The day before yesterday was the day. First time in the emergency room. Urinary retention. I guess it was a coincidence that I saw urologist about two weeks ago and we figured out self-catheterization. The urologist thinks it’s also a good way to postpone a permanent catheter, because he says, after about two years of catheter, it goes off with the inflammation. Only if work out the whole thing. He even knew multi systems atrophy! And the other doctor I went to after the ER even admitted to never having heard of it and asked questions – which makes him sympathetic.
The rep/nurse was also at my house, she showed me the procedure – if I had known that is the fate of my sexual organ… – and brought a bunch of samples. I can choose what suits me best.

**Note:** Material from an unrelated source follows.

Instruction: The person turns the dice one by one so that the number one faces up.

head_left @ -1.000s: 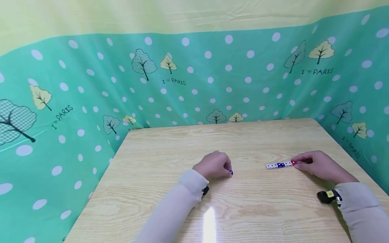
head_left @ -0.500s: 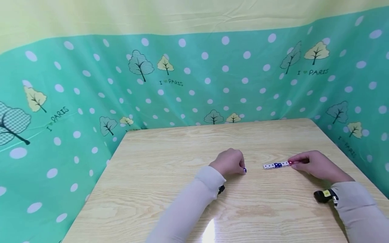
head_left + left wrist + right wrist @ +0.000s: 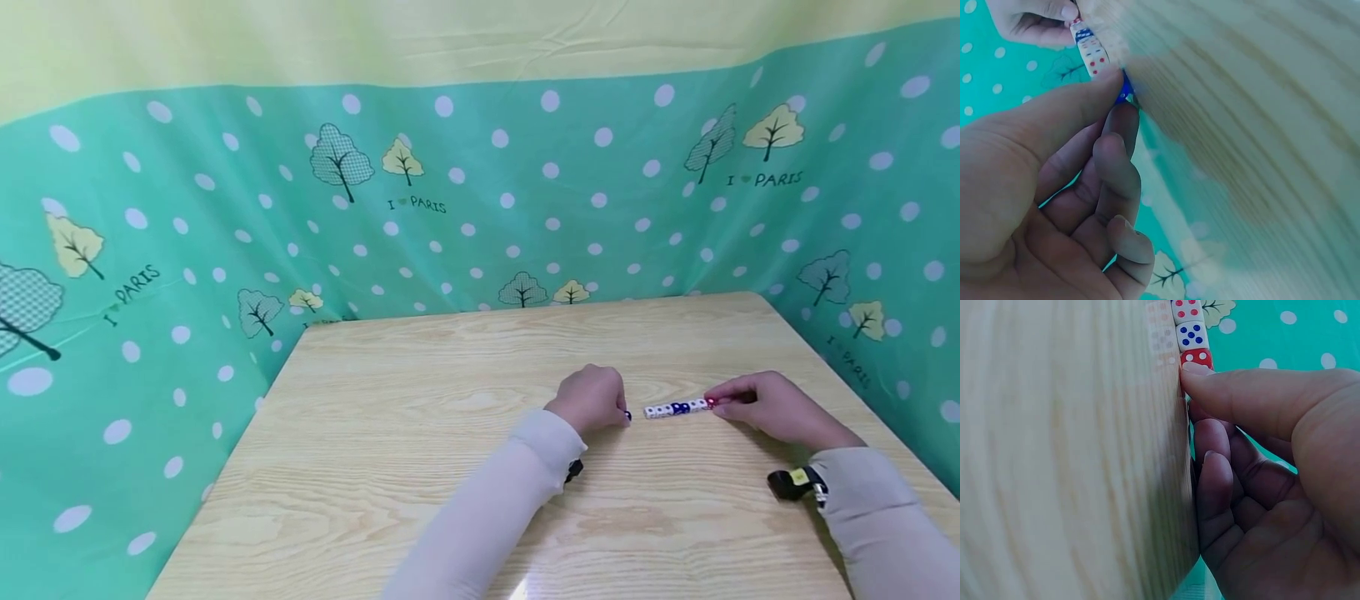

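My left hand (image 3: pixel 592 398) pinches a small blue die (image 3: pixel 1126 87) between thumb and forefinger, low over the table. A short gap parts that die from the left end of a straight row of dice. White dice (image 3: pixel 658 411) make up most of the row, with dark blue dice (image 3: pixel 680 407) in the middle. At its right end sits a red die (image 3: pixel 1197 358), which my right hand (image 3: pixel 780 407) pinches by thumb and finger. Next to the red one, a white die (image 3: pixel 1192 335) shows blue pips. Fingers cover part of both held dice.
The row lies on a light wooden table (image 3: pixel 420 450), right of its middle. A green dotted curtain (image 3: pixel 442 242) with printed trees hangs behind it and along both sides. Each wrist wears a small black camera (image 3: pixel 787 484).
My left hand has slid to the right with the blue die, nearing the row's left end. The right hand stays at the red die. The head view has shifted slightly.
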The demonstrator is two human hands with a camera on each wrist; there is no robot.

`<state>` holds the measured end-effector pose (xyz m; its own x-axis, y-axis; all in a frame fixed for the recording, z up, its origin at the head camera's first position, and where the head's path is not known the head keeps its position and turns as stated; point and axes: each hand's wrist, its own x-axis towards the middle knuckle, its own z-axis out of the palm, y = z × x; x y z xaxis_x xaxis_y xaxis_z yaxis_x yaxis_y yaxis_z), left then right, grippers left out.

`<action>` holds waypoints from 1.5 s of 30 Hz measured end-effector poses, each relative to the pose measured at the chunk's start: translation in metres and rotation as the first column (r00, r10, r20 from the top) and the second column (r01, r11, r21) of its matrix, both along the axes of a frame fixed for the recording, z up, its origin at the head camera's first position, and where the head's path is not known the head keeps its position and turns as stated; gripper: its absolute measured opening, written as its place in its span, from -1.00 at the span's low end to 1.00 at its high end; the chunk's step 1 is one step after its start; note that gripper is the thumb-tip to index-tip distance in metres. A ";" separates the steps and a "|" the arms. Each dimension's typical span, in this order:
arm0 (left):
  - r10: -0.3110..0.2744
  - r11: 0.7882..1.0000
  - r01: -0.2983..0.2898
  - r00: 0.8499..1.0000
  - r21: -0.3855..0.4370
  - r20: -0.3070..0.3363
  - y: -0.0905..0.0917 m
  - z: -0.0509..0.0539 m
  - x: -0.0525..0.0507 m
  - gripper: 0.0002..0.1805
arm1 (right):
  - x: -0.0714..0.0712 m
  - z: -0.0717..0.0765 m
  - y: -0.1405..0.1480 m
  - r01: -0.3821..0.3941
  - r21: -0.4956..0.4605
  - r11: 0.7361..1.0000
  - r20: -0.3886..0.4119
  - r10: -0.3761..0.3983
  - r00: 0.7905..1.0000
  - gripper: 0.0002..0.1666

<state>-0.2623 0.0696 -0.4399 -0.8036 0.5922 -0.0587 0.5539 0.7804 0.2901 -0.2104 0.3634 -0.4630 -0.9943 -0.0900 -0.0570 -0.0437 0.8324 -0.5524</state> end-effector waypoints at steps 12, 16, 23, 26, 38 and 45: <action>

At the first attempts I probably did something wrong, I was impatient and took the thing probably too fast with zero success (so I got rid of no milliliter). And I probably rammed the thing into me a little too brutally, there was always a little blood to be seen when removing the catheter.
Besides, the procedure is not too bad. It takes some getting used to, yes. But if I started brushing my teeth at 50, it would also take some getting used to. To push something in itself is strange at first. Unaccustomed. And all this hygienic effort at the beginning is annoying. The whole thing has to become a habit and routine. At least the whole thing doesn’t hurt. I do something wrong and hurt the urethra every time, but not even that hurts. I was only afraid of an inflammation, and because I had given up too quickly without success, I let the whole thing go. And that was the mistake…
On the said day it started with the fact that I hardly got rid of anything. But we already know this powerless and dropwise. I drank as always, it is important, and my bladder has grown and grown with time. Late in the afternoon the pain started, I could only sit down in pain. I then found the whole thing no longer funny. Besides, I also thought I had an inflammation, and I’m scared as hell of sepsis. You hear too often that patients die of sepsis, that starts as a urinary tract infection or pneumonia.
At some point it became unbearable and my AWO caregiver (to whom I am very grateful) drove me to the hospital. The doctor there could not even write multi system atrophy. First they wanted to keep me, then they didn’t. So they put in accesses, that means they poked me around for nothing and then took it all away again.
But the urethral catheter then brought salvation, spontaneously I got rid of 1200 ml, later more.
The next day I went back to the urologist. If I had not insisted on self-catheterization, he would have placed an indwelling catheter. I’d rather put it off. But what’s for sure, if I didn’t do that now, I’d be back in the ER because the real problem, urinary retention is still there. Now I’m a little more patient, I also don’t have that eternal urge now.
What I learned from all of those? When you’re in distress, you’re pretty scared and it becomes clear how much you depend on others. That the staff in the emergency room has no idea and is also difficult to teach. For example, they measured my blood pressure while I was lying down, which doesn’t really mean anything. That’s where it’s difficult with speech impediments, my caregiver protested loudly and clearly, but even that didn’t get through. I have in my wallet a description of the disease for emergency but somebody would have to read it, which nobody then do.